From the entries that follow, list every line in which the string "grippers" appears.

(Records from a data source)
== Segment start ==
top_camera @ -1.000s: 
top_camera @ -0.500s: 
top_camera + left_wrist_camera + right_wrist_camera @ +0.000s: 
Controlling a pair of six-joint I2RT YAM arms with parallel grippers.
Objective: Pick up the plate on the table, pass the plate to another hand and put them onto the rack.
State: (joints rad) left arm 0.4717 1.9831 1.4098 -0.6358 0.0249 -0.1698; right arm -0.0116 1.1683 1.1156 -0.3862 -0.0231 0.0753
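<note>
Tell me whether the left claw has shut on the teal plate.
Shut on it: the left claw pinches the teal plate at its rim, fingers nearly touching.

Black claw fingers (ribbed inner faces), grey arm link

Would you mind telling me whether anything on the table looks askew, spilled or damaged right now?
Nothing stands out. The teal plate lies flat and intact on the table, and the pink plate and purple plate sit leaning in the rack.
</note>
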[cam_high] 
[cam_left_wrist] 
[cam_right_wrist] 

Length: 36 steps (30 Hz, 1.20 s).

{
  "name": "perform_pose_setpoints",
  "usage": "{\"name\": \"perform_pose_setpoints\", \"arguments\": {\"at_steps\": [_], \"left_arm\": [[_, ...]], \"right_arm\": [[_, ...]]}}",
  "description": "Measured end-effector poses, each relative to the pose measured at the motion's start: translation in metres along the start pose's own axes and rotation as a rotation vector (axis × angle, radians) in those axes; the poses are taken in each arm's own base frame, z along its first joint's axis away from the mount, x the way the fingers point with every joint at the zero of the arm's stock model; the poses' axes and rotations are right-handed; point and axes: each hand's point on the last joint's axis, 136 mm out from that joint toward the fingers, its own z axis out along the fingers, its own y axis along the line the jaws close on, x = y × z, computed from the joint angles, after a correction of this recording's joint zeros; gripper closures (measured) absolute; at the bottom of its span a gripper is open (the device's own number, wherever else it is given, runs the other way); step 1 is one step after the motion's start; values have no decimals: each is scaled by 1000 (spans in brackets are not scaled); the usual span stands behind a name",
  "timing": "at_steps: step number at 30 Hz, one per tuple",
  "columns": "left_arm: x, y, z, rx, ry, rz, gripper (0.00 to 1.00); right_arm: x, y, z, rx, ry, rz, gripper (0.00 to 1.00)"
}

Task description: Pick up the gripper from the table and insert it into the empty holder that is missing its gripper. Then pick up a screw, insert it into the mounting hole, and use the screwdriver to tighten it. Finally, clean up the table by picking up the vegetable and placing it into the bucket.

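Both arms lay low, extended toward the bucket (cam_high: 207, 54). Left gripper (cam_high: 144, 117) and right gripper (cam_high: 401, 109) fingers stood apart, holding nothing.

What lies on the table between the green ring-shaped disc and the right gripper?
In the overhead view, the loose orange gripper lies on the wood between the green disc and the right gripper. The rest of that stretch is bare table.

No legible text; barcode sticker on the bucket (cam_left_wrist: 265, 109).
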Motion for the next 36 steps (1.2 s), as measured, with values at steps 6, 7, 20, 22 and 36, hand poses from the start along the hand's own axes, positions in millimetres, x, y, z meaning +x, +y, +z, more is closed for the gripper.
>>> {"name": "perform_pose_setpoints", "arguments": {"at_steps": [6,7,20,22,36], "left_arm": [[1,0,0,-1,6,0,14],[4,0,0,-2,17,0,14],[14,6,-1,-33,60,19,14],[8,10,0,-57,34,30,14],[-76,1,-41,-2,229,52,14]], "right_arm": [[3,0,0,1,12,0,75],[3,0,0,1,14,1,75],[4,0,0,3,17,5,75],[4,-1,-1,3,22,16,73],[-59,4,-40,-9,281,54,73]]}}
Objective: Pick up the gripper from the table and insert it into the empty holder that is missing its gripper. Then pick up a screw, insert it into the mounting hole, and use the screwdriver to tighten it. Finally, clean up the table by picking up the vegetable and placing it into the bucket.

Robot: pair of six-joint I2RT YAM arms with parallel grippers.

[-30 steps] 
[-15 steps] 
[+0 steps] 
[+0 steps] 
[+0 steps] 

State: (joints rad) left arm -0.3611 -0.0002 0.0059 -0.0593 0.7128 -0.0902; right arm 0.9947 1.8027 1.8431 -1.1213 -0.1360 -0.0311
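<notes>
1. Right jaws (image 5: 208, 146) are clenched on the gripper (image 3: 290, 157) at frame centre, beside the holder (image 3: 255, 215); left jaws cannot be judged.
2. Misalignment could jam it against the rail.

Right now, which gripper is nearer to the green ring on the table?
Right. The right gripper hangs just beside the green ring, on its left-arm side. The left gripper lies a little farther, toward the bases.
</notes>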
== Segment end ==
SOLUTION:
Controlling a pair of six-joint I2RT YAM arms with parallel grippers.
Robot: pair of six-joint I2RT YAM arms with parallel grippers.

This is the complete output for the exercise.